You know what’s really frustrating?

We know we have to do grants, appeals, events, sponsorships, major gifts, planned giving, online giving, the enewsletter, monthly giving, and more for our nonprofits.

But we don’t know the season that it makes sense to do these things.

A lot of people talk about what to do in fundraising generally, but they don’t talk about WHEN to do different fundraising tasks.

In a busy fundraising office, we are so busy putting out fires and reacting instead of responding, it’s like we don’t have time to breathe, let alone figure out what time it is.

So consequently, what gets done is whatever is in front of our faces at that moment.

I know when I was thrown into one event after another working in a small fundraising shop, I was hard pressed to keep up with what was expected of me. People told me things had to get done, but often didn’t say when until the last moment. With no one to teach me or mentor me, I know I dropped the ball on things. I could have done a lot better. But I didn’t.

So, what are 5 smartest things you could be doing this fall with your fundraising program?

1. Plan out when you want your year end appeal letter to drop in people’s mailboxes and work backwards. A lot of us wait until November and then run around trying to get it done by December 31st. The end of the year is stressful enough without this worry.

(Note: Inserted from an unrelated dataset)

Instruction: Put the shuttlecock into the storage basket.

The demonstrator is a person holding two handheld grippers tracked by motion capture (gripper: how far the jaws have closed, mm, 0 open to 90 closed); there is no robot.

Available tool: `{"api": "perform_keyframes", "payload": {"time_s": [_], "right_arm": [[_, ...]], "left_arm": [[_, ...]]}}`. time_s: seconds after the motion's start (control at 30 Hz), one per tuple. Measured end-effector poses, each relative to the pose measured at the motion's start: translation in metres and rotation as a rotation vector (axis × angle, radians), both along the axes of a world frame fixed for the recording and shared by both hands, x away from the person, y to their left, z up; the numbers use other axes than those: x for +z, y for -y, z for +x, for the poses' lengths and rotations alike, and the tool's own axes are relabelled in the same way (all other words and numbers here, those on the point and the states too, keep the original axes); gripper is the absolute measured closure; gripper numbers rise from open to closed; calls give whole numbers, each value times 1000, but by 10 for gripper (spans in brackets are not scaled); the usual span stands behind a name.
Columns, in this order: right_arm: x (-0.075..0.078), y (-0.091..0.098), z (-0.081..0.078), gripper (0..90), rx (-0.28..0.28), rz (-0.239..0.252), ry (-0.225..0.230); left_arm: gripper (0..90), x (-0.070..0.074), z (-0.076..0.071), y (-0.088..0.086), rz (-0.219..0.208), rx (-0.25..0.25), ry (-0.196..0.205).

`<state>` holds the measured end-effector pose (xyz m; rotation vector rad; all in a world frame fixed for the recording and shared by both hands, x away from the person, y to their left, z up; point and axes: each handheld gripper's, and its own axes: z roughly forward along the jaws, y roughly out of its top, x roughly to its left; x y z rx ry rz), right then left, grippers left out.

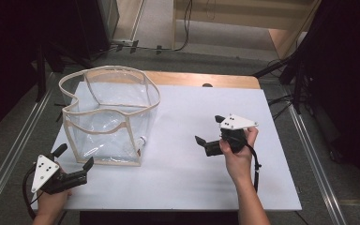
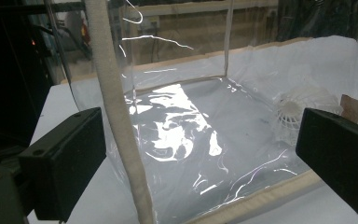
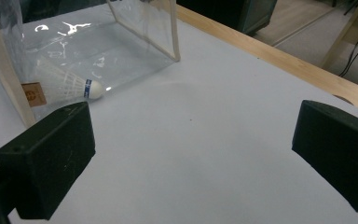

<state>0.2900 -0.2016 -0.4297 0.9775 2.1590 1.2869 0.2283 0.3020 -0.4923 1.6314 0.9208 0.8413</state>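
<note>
High view puts the left gripper (image 1: 72,165) at about 7 o'clock on the counter (image 1: 192,168), its jaws spread and holding nothing, their tips just short of the near bottom edge of the clear bag (image 1: 110,115). From the left gripper view the same jaws straddle a cream-bound corner seam of that bag without touching it, which reads to me as lining up for a pinch on the binding rather than resting. The right gripper (image 1: 211,129) sits near 3 o'clock, well apart from the bag, jaws likewise released and empty, aimed leftward across bare counter; I judge it is waiting its turn.

Inside the bag, at its near right bottom corner, lies a white shuttlecock (image 3: 70,86), on its side with the cork end (blue-banded) pointing toward the right gripper. The bag stands upright and open at the top, its soft rim sagging unevenly, so the walls look likely to fold if pushed.

What stands in the way: the plastic wall lies between either gripper and the shuttlecock, so the open top is the only way in. A small tan label (image 3: 32,94) is on the bag, close to the shuttlecock. Beyond 12 o'clock the counter's wooden edge (image 1: 201,79) shows, with cables (image 1: 187,28) on the floor (image 1: 159,23) behind.
</note>
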Motion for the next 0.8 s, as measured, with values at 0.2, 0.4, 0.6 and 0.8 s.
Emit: {"api": "perform_keyframes", "payload": {"time_s": [0.2, 0.4, 0.6, 0.8], "right_arm": [[-7, 13, -5, 0, -26, 11, -6], [-12, 24, -9, 0, -44, 12, -1], [-17, 36, -15, 0, -62, 14, 5], [-23, 48, -18, 0, -90, 15, -3]], "left_arm": [[23, 0, 0, 0, 2, 1, 1], [23, 0, 0, 0, 1, 1, 1], [23, 0, 0, 0, 2, 2, 0], [23, 0, 0, 0, 1, 3, 0]]}}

2. Chart every single fall and winter fundraising event you have on the wall, and start delegating different tasks so the events go smoothly. If you already have a sterling group of volunteers, take them out to coffee, give them a thank you note, and make them feel special. This can go a long way towards helping you get these events rocking and rolling.

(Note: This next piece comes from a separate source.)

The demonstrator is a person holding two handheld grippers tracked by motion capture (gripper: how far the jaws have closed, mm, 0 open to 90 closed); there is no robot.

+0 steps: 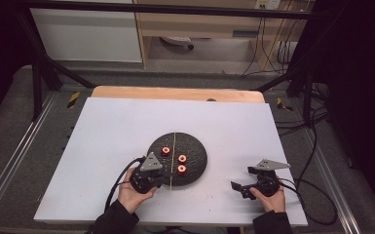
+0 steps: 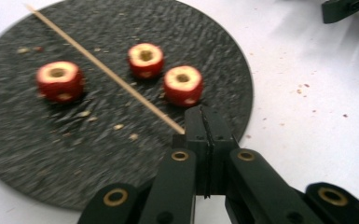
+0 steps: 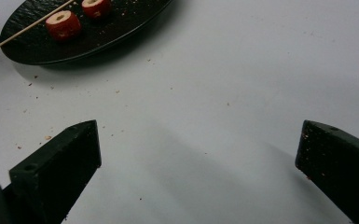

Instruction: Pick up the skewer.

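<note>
A round black slate plate (image 1: 195, 144) lies on the white board with three cored red fruit pieces (image 1: 182, 158) on it. A thin wooden skewer (image 1: 174, 151) runs across the plate from far to near. In the left gripper view the pieces (image 2: 145, 59) sit beyond the skewer (image 2: 107, 72), and my left gripper (image 2: 203, 121) is shut on the skewer's near end at the plate's (image 2: 28, 149) front edge. In the high view the left gripper (image 1: 165, 182) sits at the plate's near rim. My right gripper (image 1: 242, 178) stands open over bare board, its jaws (image 3: 198, 144) wide apart with nothing between them.
The white board (image 1: 117, 126) rests on a wooden table (image 1: 175, 92) inside a black frame. Crumbs dot the plate (image 3: 37, 46) and the board beside it. Cables trail from both grippers toward the near edge and the right side.
</note>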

3. Start to recruit volunteers. Based on your appeal letter tasks and event tasks, who do you need as a volunteer? What skills should they have? What volunteer job descriptions need to be written? Could you use virtual volunteers? In person volunteers? Someone in between? What sort of a time commitment do you need? What can you offer in return for volunteering? Then post your job descriptions on Idealist.org, VolunteerMatch.org, and other sites, and start screening volunteers. Then when your appeal letter needs a printing, sorting, stuffing, stamping and sealing party, you’ll have people ready and lined up to help. Or maybe you’ll have a group of corporate volunteers ready and waiting to come staff your event!

4. Tidy up. I just read Marie Kondo’s The Magic of Tidying Up, and this is on my mind a lot lately. You can start with your desk. Make it organized. Put all your grants in one section. All of your appeal letter stuff in another section. Take those old mugs to the sink and wash them out. If you’ve got a plant, water it. Throw out the dried up pens. Tidy up the desktop of your computer. This will help you feel better about your work.

5. Start planning your fundraising for next year. But don’t do it in a vacuum. Sit down with your board and other senior leaders and ask if they have planned to expand programs or services. Then make sure that you’ve got them clear on what you need to help them reach the income goals for those expanded programs or services.